My application is a 3G mobile connected laptop with an occasionally very flaky link that I tunnel through a static machine so that the tunnel server provides a static endpoint for TCP sessions, even if the 3G connection is dropped and comes back up with a different IP. Being able to use --float would make it quicker to resume sessions in that case and not have the delay that comes with sending the USR1 signal to openvpn; in the train I often only have very short timeframes of connectivity that I'd like to use as much as possible.
comment:7 Changed 11 years ago by
Hi!
I also saw this problem and thought about a soultion. I found the HMAC in auth mode, which is enabled by default and gives a way to check a floated peer against the list of existing peers.

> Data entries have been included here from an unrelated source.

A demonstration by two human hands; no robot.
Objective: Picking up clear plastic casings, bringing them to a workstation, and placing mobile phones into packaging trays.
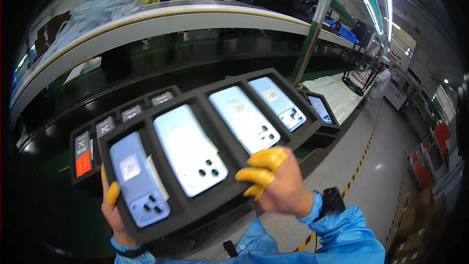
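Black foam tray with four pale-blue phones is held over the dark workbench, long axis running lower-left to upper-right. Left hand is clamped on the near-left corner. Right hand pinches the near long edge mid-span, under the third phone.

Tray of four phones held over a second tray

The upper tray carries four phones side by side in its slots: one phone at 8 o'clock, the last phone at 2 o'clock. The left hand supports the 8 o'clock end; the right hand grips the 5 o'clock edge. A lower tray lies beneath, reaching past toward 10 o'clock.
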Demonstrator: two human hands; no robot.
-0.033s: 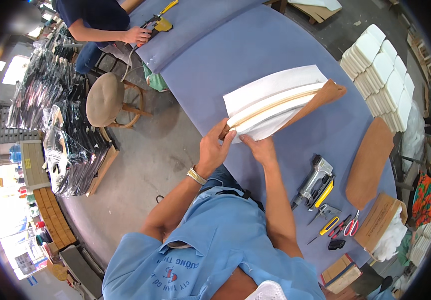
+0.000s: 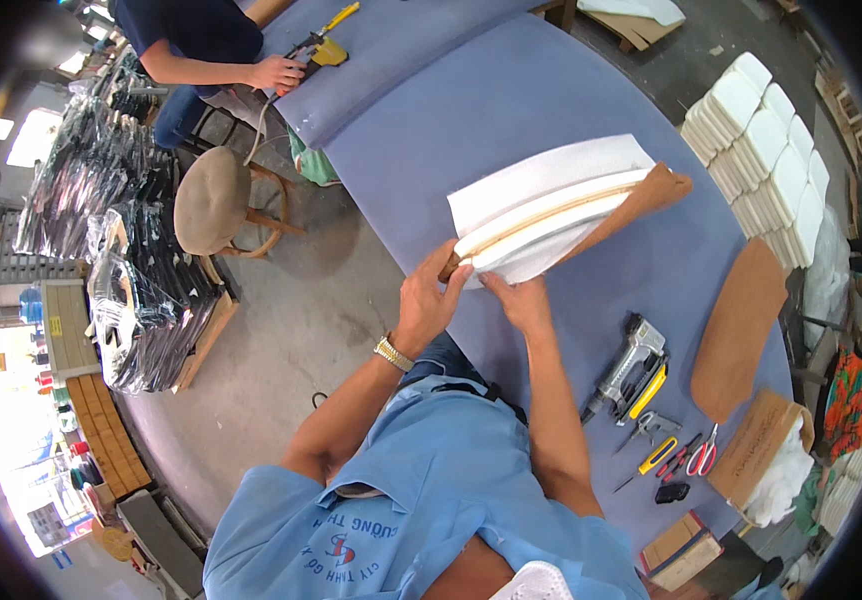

If the HMAC fits the peers crypto context, the old peer is updated with the new address.
Please see the following patch as a draft!
Changed 11 years ago by
Attachment: | tlsfloat.patch added |
---|
Enable floating in UDP server mode if auth algo is enabled
comment:8 Changed 11 years ago by
Thanks for the patch! I've been trying it for a few days now and it seems to be working (connectivity is much better.)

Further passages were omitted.